Plot Form: Want to Try a New One?

by | May 11, 2018 |

I love adapting to my writing craft ideas from artists other than novelists. For instance, I’ve learned a lot from painters. Recently I ran across the work of Paula Vogel, a Pulitzer-prize-winning playwright and her student Sarah Ruhl, also an accomplished playwright and a MacArthur recipient. Vogel identifies six plot forms and Ruhl adds a seventh plot form.

I am distinguishing plot form from story type.

Plot Form #1: Linear Aristotelian

According to Vogel, the Aristotelian cause-and-effect chain of action that heads toward catastrophe is “the crack cocaine of linear plot.”

The title image for this blog is from NASA of an asteroid hurtling close to earth in 2015. Fortunately it didn’t hit. However, Hollywood has had no difficulty imagining such a disaster scenario – man against the universe – and the epic drama it creates.

In Aristotle’s day the linear plot was men going to war. More recently it’s been men in business. Both the battlefield and the boardroom generate conflicts that produce winners and losers.

Needless to say, until recently, women were excluded from these two fields of combat.

Although the linear plot will always be with us, the point here is that there are other games in town.

Plot Form #2: Circular

plot form

This diagram is of a circular story type. It is not a diagram of a circular plot form.

A circular plot is not one where the main character ends in the place he or she started. Such a plot characterizes the Hero’s Journey. The diagram to the right is in the form of a circle. It is a circular story type.

A circular plot form is structural.

This plot form is structured like a round dance as a series of stories, with the hand of one person clasping the hand of a partner to create the first story. The partner, in turn, clasps the hand of the next person in line to create the second story. The stories continue until the first person’s hand is the last one clasped.

The classic example of this plot form is La Ronde by Arthur Schniztler written in 1897. Each of its ten characters appears in two consecutive scenes, with one character from the final scene having appeared in the first.
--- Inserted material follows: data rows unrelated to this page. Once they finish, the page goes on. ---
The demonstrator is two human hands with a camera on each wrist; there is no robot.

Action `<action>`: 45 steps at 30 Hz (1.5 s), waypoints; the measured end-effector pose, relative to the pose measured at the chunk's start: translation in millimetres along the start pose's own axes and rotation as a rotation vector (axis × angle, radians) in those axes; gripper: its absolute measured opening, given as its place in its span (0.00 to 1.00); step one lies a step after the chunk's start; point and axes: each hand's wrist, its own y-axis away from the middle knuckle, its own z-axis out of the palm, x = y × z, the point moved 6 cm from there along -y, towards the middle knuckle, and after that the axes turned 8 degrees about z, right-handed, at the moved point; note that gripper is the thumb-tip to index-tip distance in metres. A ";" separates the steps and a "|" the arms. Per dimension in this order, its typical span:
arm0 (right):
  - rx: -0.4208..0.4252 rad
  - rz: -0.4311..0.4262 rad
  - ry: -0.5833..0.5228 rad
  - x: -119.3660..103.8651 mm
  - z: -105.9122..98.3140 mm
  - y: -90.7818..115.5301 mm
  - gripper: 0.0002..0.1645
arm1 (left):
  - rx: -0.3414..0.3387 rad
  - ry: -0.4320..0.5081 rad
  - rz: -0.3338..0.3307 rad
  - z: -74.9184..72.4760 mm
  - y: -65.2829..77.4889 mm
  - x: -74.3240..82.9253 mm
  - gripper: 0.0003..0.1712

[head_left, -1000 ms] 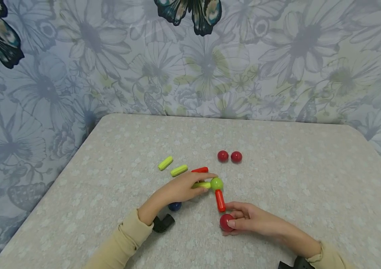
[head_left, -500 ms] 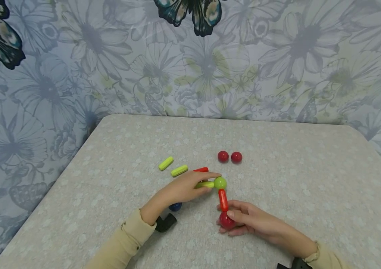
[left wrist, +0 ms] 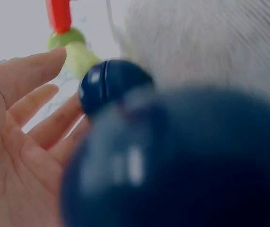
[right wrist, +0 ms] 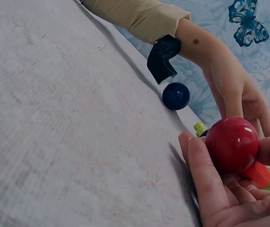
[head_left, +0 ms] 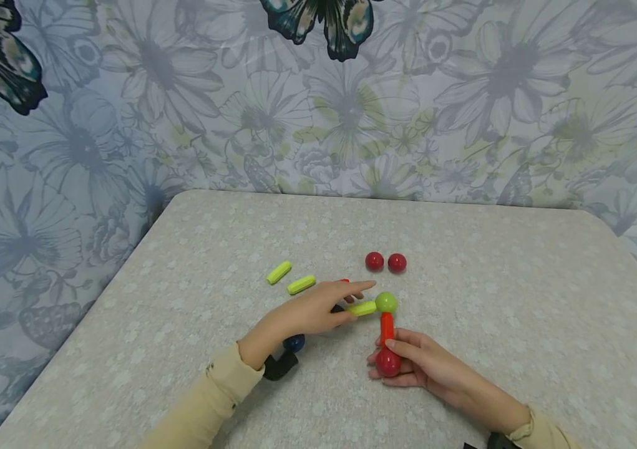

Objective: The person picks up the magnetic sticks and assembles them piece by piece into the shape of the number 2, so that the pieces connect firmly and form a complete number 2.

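My right hand (head_left: 422,362) holds a glossy red ball (head_left: 388,363) between thumb and fingers. The ball joins a red stick (head_left: 387,327), whose far end meets a lime-green ball (head_left: 387,302). From that ball a yellow-green stick (head_left: 364,308) runs left toward a dark blue ball (left wrist: 116,85), mostly covered by my left hand (head_left: 318,308) in the head view. The left fingers extend loosely over this end, with the thumb tip overlapping the stick. In the left wrist view, a second blue ball (left wrist: 182,165) looms large in front of the palm.
Two red balls (head_left: 374,261) lie beyond the hands. Two yellow-green sticks (head_left: 278,272) are on the table at the left, and a red stick (head_left: 345,280) peeks out behind the left hand. The second blue ball sits by the left wrist. A patterned wall hanging (head_left: 318,125) rises behind the table.
The red ball, held below the red stick one second ago, now meets its end. The joined pieces have shifted right and slightly away, and the left fingers have loosened from the yellow-green stick.
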 end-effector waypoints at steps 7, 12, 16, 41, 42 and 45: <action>0.041 0.040 -0.011 1.1 -4.9 3.0 0.21 | 0.105 0.021 -0.068 -24.6 33.9 -11.4 0.26; 0.041 0.056 -0.020 1.5 -5.4 3.5 0.22 | 0.046 -0.031 -0.138 -28.2 59.1 -19.0 0.23; 0.027 0.050 -0.027 1.5 -4.9 3.6 0.21 | -0.040 -0.033 -0.167 -24.7 71.7 -23.1 0.24; -0.001 0.056 -0.063 1.5 -4.3 2.2 0.21 | -0.101 0.198 -0.143 1.3 72.4 -14.3 0.17; -0.002 0.054 -0.061 1.6 -4.2 2.3 0.21 | -0.090 0.202 -0.144 0.0 72.8 -15.6 0.17; 0.006 0.057 -0.061 1.9 -4.5 2.8 0.22 | 0.005 0.197 -0.160 -7.7 72.5 -21.8 0.17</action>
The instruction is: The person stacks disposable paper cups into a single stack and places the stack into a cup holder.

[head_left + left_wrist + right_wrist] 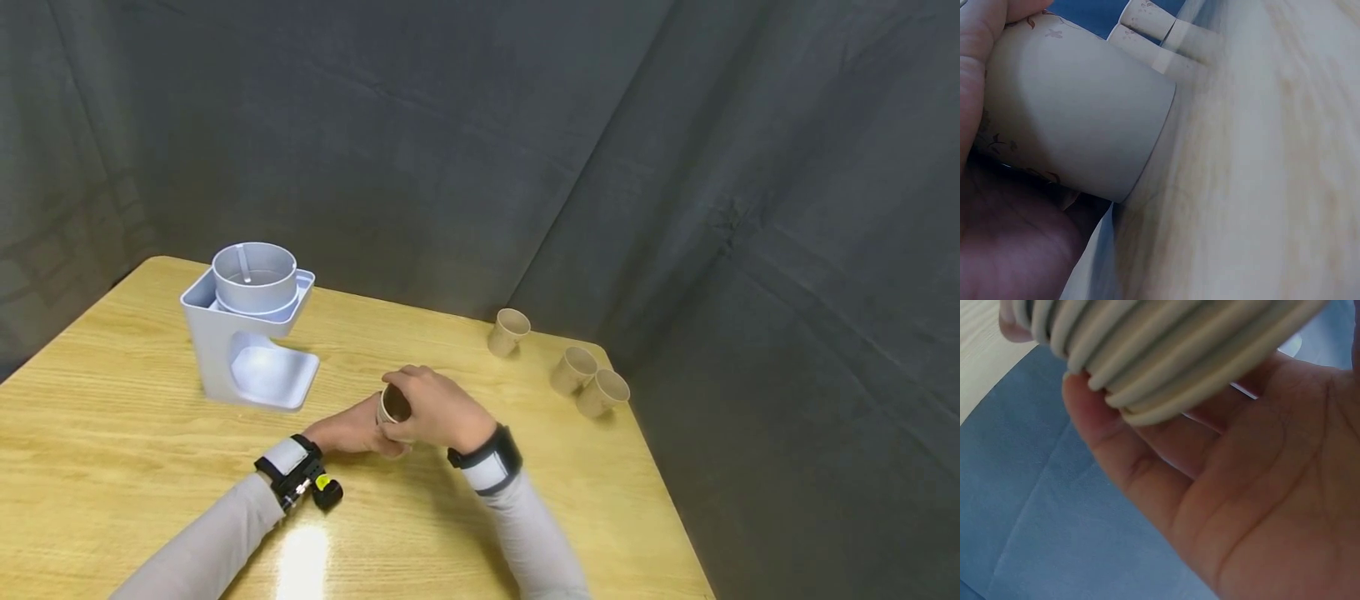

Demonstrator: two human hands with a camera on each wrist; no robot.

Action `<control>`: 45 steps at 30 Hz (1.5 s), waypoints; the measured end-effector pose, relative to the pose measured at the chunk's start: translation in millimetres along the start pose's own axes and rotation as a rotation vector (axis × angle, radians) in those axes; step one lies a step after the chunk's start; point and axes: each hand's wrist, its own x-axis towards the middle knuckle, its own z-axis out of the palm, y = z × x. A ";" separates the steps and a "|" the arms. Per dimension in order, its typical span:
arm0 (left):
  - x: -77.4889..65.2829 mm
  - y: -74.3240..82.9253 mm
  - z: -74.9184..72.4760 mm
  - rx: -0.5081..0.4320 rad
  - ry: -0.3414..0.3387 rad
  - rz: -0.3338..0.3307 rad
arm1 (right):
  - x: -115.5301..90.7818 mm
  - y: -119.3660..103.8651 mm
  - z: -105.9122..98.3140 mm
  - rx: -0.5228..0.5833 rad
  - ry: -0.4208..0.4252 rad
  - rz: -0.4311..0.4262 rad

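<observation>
Between my hands is a nested stack of beige paper cups [394, 403], tilted with its mouth facing me. In the left wrist view the outermost cup [1085, 103] shows a small floral print, its base close over the wooden tabletop. My left hand [352, 429] holds that cup around its side from the left. From the right, my right hand [438, 410] grips the stack at the mouth, thumb and fingers around the rims. Several rolled rims [1166, 356] lie close together in the right wrist view, with curled fingers [1094, 406] against them.
A white plastic stand [217, 350] with a round tub [255, 287] on top and a flat lower tray [281, 379] is at the left. Single beige cups stand upright at the back right: one cup [508, 333] alone, two cups [573, 372] side by side near the table edge. Dark curtains [412, 150] hang behind.
</observation>
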 end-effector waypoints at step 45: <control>2.4 -0.9 6.1 -0.143 0.110 -0.053 | 41.0 121.8 46.5 0.076 0.364 0.180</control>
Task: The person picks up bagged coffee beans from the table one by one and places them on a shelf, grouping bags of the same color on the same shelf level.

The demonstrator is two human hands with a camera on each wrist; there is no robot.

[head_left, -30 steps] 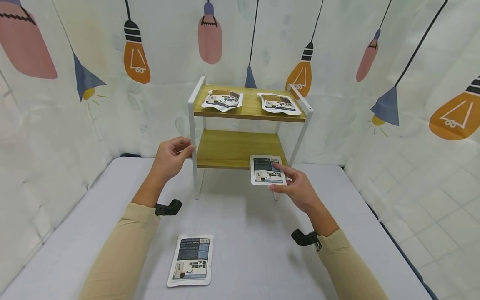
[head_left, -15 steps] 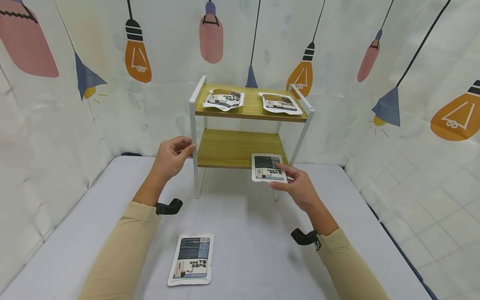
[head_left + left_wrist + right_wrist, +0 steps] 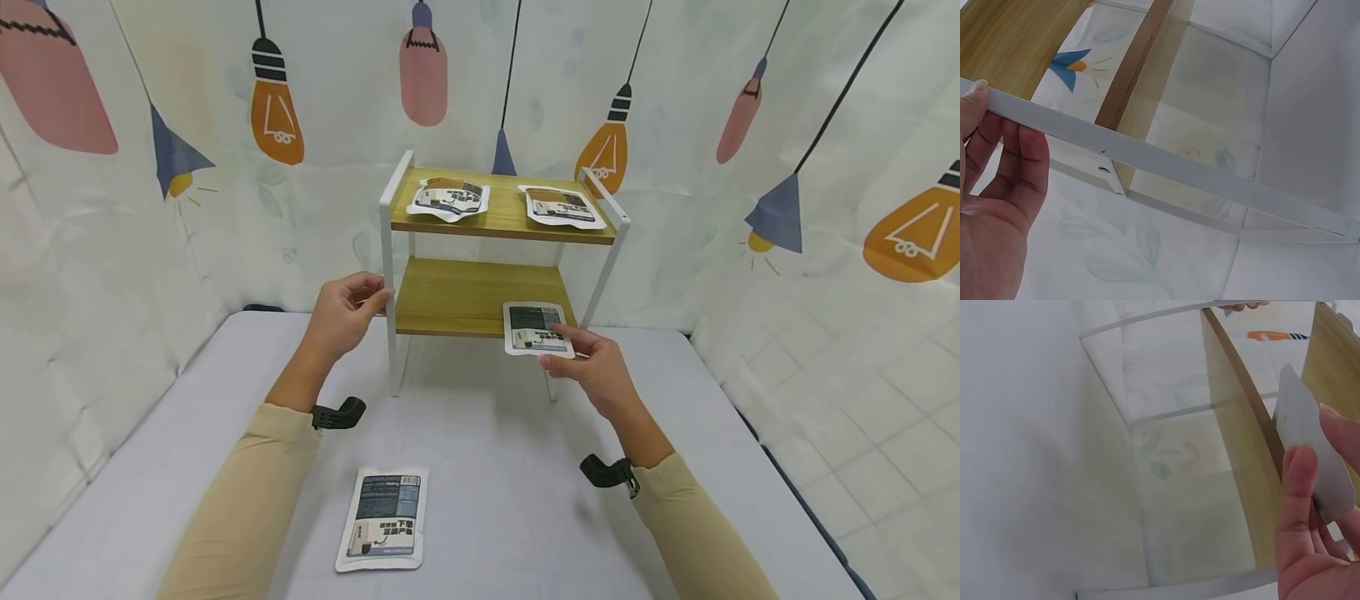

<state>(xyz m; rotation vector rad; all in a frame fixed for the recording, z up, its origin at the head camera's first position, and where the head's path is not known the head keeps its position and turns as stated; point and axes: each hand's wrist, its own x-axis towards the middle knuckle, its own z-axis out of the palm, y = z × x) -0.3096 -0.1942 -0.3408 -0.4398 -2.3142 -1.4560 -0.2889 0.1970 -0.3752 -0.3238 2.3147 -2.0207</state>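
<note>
My right hand (image 3: 588,367) pinches a flat white pouch (image 3: 534,327) with a dark printed label, thumb on one face and fingers on the other. The pouch overlaps the front right edge of the lower shelf board; in the right wrist view its pale plain side (image 3: 1313,447) shows beside that board. With thumb and fingers my left hand (image 3: 341,317) grips the white front-left post (image 3: 1141,150) of a small two-tier rack (image 3: 480,323). On the rack's top board lie two similar pouches, one at left (image 3: 448,198) and one at right (image 3: 562,207).
Another printed pouch (image 3: 382,518) lies flat on the white-covered table (image 3: 480,467), between the forearms and nearer to me. A patterned cloth backdrop (image 3: 315,217) hangs close behind the rack. White frame posts bound the rack's sides.
The pouch in my right hand has moved slightly up and forward, further over the lower board. My left hand keeps its hold on the post.
</note>
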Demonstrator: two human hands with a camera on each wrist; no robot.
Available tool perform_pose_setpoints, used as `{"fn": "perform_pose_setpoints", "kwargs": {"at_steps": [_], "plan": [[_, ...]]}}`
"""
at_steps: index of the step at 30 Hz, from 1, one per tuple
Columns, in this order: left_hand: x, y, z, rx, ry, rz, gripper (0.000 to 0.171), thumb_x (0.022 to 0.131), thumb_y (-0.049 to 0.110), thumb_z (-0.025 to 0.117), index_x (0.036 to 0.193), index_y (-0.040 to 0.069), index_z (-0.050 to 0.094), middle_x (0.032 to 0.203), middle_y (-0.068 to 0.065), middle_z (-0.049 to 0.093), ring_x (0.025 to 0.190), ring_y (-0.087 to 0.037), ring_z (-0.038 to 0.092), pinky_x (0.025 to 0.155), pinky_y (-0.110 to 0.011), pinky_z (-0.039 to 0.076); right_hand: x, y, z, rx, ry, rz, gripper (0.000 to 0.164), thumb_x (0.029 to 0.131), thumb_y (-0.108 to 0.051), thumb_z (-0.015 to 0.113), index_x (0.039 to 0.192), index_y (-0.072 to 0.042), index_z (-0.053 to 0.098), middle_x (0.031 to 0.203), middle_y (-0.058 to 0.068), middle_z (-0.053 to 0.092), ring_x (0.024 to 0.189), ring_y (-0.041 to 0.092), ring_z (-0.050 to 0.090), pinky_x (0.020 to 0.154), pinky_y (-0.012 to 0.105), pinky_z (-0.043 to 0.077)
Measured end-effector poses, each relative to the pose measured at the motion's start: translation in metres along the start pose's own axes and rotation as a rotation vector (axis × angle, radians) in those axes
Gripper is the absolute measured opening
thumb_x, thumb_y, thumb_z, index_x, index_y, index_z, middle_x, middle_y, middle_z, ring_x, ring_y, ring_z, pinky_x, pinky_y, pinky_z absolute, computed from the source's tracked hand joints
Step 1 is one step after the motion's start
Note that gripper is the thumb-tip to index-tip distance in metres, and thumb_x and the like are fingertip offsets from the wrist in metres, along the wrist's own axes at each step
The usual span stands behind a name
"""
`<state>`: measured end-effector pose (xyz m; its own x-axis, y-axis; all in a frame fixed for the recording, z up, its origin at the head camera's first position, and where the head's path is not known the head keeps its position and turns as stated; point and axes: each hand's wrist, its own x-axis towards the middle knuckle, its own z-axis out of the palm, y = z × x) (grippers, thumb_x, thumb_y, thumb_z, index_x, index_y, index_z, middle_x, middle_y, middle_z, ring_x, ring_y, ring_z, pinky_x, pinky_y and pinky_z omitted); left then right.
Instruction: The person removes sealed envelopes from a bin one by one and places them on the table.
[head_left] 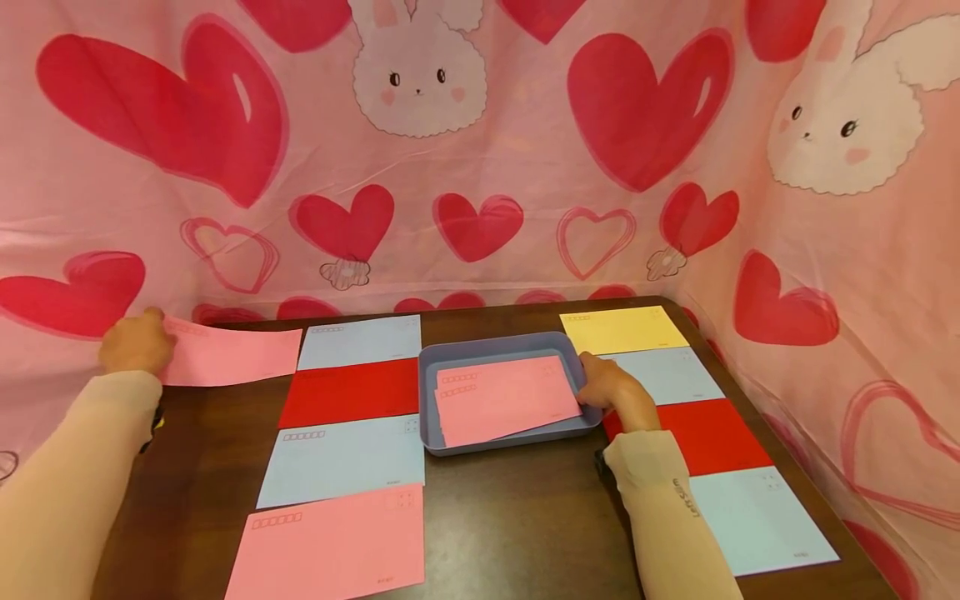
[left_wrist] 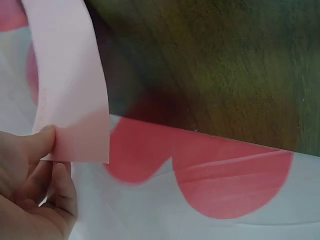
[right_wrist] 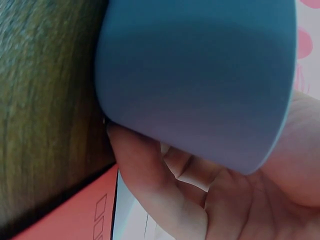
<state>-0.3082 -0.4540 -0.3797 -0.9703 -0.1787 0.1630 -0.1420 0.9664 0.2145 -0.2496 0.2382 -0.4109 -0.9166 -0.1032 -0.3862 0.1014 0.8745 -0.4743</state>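
At the table's far left, my left hand (head_left: 138,343) pinches the left end of a pink envelope (head_left: 236,354). In the left wrist view the thumb lies on top of the pink envelope (left_wrist: 72,95) near its corner, and the paper bends. My right hand (head_left: 611,387) grips the right side of a grey-blue tray (head_left: 491,343). Seen from the right wrist, the fingers (right_wrist: 150,170) are under the wall of the tray (right_wrist: 195,80). Inside the tray lie overlapping pink envelopes (head_left: 510,400); how many is unclear.
Left of the tray runs a column: light blue (head_left: 360,340), red (head_left: 352,390), light blue (head_left: 341,460) and pink (head_left: 330,542) envelopes. To its right lie yellow (head_left: 622,330), light blue (head_left: 671,375), red (head_left: 712,437) and light blue (head_left: 765,521) ones. A heart-print curtain (head_left: 525,275) borders the table.
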Motion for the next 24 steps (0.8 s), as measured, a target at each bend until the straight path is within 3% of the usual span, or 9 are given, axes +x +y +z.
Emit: {"fn": "perform_pose_setpoints", "kwargs": {"at_steps": [6,13,24], "plan": [[0.003,0.003,0.014,0.025,0.036,-0.049,0.027,0.096,0.005,0.043,0.111,-0.018,0.047,0.110,-0.055,0.051,0.096,-0.074,0.054,0.067,-0.074,0.052,-0.001,-0.002,0.000,0.008,0.002,-0.011,0.074,0.090,-0.005,0.069,0.154,0.010,0.034,0.134,0.033,0.056,0.096,0.036,0.066,0.073,0.041,0.062],[0.011,-0.002,0.027,0.044,0.058,0.015,0.024,0.090,-0.001,0.050,0.100,-0.023,0.046,0.099,-0.054,0.054,0.088,-0.070,0.056,0.075,-0.071,0.048,0.000,-0.003,0.000,0.016,0.007,-0.012,0.075,0.091,-0.004,0.069,0.155,0.009,0.033,0.137,0.034,0.055,0.094,0.035,0.066,0.073,0.042,0.062],[0.020,-0.008,0.044,-0.012,0.064,-0.030,0.029,0.091,0.001,0.048,0.111,-0.020,0.046,0.113,-0.053,0.050,0.097,-0.072,0.052,0.081,-0.074,0.046,0.000,-0.001,0.001,0.019,0.010,-0.007,0.074,0.091,-0.005,0.070,0.155,0.009,0.034,0.136,0.033,0.055,0.093,0.035,0.066,0.072,0.041,0.062]]}}
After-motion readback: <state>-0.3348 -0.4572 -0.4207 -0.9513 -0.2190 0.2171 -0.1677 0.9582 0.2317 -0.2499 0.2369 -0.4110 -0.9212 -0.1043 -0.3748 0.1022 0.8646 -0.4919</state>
I see the circular plot form like this:

plot form

Think of each twist in her hair as composed of one plait from the twist before and one new plait, and this pattern continues until the last twist meets one of the plaits from the beginning.

Plot Form #3: Backward

The story begins with the end result of some series of actions, and the plot unfolds to reveal how the pieces came together to produce the result.

My perfect example would be The Hangover:

The story begins when three men wake up in a Las Vegas hotel room with no memory of the night before. The questions are: How did Ed Helms lose a tooth? Why does Zack Galifianakis have a baby? And where is the groom? Wait. There’s a tiger in the bathroom?

Great fun.

Plot Form #4: Repetitive

This is the polar opposite of the Aristotelean cause-and-effect chain of action that heads toward a dramatic conclusion. Vogel calls it tock-tick instead of the Aristotelian tick-tock of the bomb about to go off.

In Beckett’s Waiting for Godot not a darned thing happens. Didi and Gogo wait for Godot … who never arrives.

Sometimes that’s life.

Plot Form #5: Epic or Associative

In short, all of Shakespeare who dramatized historical and political circumstances for his contemporary audience. We’re all familiar with his five-act plot structure:

plot form

Plot Form #6: Synthetic Fragment

When all time periods exist at once. For theater Vogel offers Angels in America. For novels I recommend Audrey Niffenegger’s The Time Traveler’s Wife.

These are Vogel’s six. Ruhl adds:

Plot Form #7: Ovidian

In 100 Essays I Don’t Have Time to Write, Ruhl notes:

“In Ovid’s Metamorphoses, he begins, ‘Let me begin to tell of forms changed.’ His emphasis … is on transformation, rather than a scene of conflict or rational cause and effect. Gods becomes swans, people become trees, people fall in love and die.”

plot form

The god Zeus becomes a swan to seduce Leda

Ovidian transformation opposes the clear moral in favor of the pleasure of one thing becoming another thing and then another.

“The play,” Ruhl writes, “takes pleasure in change itself, as opposed to pleasure in moral improvement.”

Ovid is the yin to Aristotle’s yang.

The Ovidian plot form reminds me most of the romance. Sure, there’s an element of moral since readers are rooting for “the better man” or “the better woman” to win. (And, of course, love is routinely compared to a battlefield.) Yet the real pleasure of the story comes in witnessing the transformation as the characters fall in love.

As a reminder, the Roman poet Ovid also wrote The Art of Love.

Are you stuck in the linear plot form? Time to try another!